Problem to solve » Only one stretch of the data below is wanted: the lines starting at the one with "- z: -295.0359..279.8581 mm" and ending at the one with "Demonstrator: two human", both included, given again exactly.

*** Block opens ***

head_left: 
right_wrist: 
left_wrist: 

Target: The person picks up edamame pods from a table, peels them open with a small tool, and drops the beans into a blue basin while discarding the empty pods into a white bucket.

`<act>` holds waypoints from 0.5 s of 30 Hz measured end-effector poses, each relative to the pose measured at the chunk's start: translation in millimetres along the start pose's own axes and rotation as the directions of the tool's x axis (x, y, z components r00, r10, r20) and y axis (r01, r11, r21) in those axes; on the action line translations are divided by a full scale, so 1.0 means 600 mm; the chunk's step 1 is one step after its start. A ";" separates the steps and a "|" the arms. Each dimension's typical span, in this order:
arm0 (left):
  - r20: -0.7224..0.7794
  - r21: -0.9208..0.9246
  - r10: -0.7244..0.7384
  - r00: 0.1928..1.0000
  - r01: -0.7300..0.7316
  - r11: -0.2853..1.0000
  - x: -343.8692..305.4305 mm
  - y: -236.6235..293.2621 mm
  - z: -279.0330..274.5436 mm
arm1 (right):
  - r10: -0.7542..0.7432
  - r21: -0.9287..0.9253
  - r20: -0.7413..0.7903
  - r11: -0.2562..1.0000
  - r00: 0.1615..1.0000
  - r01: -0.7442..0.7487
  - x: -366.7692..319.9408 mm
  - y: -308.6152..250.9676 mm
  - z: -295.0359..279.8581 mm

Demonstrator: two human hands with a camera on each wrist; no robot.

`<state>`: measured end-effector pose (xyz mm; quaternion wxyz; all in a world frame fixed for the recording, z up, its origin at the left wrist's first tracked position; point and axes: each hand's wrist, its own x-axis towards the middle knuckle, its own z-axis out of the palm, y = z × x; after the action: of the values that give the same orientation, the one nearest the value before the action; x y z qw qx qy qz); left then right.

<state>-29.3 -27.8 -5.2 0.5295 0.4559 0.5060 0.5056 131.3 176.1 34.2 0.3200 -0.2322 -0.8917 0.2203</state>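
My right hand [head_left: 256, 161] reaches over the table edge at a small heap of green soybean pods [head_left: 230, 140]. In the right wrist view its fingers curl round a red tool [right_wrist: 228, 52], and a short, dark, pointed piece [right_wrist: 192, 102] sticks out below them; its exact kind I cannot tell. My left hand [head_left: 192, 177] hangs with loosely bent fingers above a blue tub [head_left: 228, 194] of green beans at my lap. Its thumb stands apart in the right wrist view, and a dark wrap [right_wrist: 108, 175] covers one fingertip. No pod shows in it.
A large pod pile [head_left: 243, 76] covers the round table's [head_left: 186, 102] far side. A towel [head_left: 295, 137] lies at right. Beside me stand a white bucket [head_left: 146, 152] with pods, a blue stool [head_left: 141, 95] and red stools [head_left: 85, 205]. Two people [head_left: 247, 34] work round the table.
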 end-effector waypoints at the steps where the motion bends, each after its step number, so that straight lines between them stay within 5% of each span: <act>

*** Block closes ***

Solution for this task »
  - z: -295.0359..279.8581 mm

Demonstrator: two human hands with a camera on each wrist; no robot.

The answer given is complete as it stands.